Task requirements
Reproduce the full listing that appears beneath this instruction exactly.

Given information
----
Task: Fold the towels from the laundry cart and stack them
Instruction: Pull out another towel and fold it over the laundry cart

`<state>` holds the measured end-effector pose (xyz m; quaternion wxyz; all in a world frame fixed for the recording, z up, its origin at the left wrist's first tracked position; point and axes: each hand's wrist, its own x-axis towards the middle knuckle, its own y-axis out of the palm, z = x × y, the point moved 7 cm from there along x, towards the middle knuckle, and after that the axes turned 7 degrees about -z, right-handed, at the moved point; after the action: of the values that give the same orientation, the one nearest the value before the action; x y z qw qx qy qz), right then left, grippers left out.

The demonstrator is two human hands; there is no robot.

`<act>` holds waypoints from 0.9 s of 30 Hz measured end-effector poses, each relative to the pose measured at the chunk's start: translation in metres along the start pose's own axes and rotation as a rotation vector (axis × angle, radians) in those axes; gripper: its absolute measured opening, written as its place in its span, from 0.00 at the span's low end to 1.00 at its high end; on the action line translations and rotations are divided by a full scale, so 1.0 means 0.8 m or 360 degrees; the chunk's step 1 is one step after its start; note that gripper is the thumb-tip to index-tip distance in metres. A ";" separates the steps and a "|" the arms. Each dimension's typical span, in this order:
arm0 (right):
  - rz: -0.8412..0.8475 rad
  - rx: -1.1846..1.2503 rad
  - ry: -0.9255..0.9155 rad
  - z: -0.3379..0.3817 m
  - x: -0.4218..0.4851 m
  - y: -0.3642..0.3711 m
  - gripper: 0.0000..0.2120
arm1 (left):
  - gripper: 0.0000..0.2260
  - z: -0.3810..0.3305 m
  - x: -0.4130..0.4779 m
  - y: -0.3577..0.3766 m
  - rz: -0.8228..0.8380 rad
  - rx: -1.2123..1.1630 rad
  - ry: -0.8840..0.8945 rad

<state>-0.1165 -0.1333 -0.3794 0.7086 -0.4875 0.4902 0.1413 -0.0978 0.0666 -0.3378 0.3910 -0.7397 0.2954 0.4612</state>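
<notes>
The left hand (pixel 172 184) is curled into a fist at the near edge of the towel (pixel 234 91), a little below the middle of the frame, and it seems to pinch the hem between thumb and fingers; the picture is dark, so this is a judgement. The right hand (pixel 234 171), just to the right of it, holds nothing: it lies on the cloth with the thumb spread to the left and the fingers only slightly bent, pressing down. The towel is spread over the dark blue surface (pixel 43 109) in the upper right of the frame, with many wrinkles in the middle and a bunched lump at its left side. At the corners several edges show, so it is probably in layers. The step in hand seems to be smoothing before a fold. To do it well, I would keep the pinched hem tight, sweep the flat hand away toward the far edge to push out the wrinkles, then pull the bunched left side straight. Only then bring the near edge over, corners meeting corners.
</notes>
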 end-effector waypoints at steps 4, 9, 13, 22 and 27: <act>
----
Reply to the exercise
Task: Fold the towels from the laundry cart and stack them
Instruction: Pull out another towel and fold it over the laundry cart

`<state>` holds the measured end-effector pose (xyz m; quaternion wxyz; all in a world frame fixed for the recording, z up, its origin at the left wrist's first tracked position; point and axes: each hand's wrist, its own x-axis towards the middle knuckle, its own y-axis out of the palm, z = x × y, the point moved 7 cm from there along x, towards the middle knuckle, and after that the axes turned 7 degrees about -z, right-handed, at the moved point; after the action: of the values that give the same orientation, the one nearest the value before the action; x y z qw qx qy qz), right then left, grippers left out.

The demonstrator is two human hands; there is no robot.

`<act>` holds waypoints from 0.9 s of 30 Hz measured end-effector poses, each relative to the pose measured at the chunk's start: translation in metres along the start pose's own axes and rotation as a rotation vector (axis × angle, radians) in those axes; gripper: its absolute measured opening, written as its place in its span, from 0.00 at the span's low end to 1.00 at its high end; on the action line translations and rotations are divided by a full scale, so 1.0 means 0.8 m or 360 degrees; the chunk's step 1 is one step after its start; note that gripper is the thumb-tip to index-tip distance in metres. A ";" separates the steps and a "|" the arms. Each dimension's typical span, in this order:
arm0 (right):
  - rz: -0.8412..0.8475 rad
  - rx: -1.1846..1.2503 rad
  - ry: -0.9255..0.9155 rad
  - z: -0.3379..0.3817 m
  - x: -0.4218..0.4851 m
  - y: -0.3642..0.3711 m
  - gripper: 0.0000..0.2120
arm1 (left):
  - gripper: 0.0000..0.2260
  - z: -0.3810..0.3305 m
  - x: -0.4130..0.4779 m
  - y: -0.3577..0.3766 m
  - rz: -0.8228..0.8380 rad
  - rx: -1.2123..1.1630 rad
  - ry: -0.8840..0.8945 rad

<state>-0.1165 -0.1333 -0.3794 0.7086 -0.4875 0.4902 0.1413 -0.0978 0.0666 -0.3378 0.3910 -0.7397 0.2954 0.4612</state>
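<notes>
The left hand (pixel 172 184) is curled into a fist at the near edge of the towel (pixel 234 91), a little below the middle of the frame, and it seems to pinch the hem between thumb and fingers; the picture is dark, so this is a judgement. The right hand (pixel 234 171), just to the right of it, holds nothing: it lies on the cloth with the thumb spread to the left and the fingers only slightly bent, pressing down. The towel is spread over the dark blue surface (pixel 43 109) in the upper right of the frame, with many wrinkles in the middle and a bunched lump at its left side. At the corners several edges show, so it is probably in layers. The step in hand seems to be smoothing before a fold. To do it well, I would keep the pinched hem tight, sweep the flat hand away toward the far edge to push out the wrinkles, then pull the bunched left side straight. Only then bring the near edge over, corners meeting corners.
</notes>
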 end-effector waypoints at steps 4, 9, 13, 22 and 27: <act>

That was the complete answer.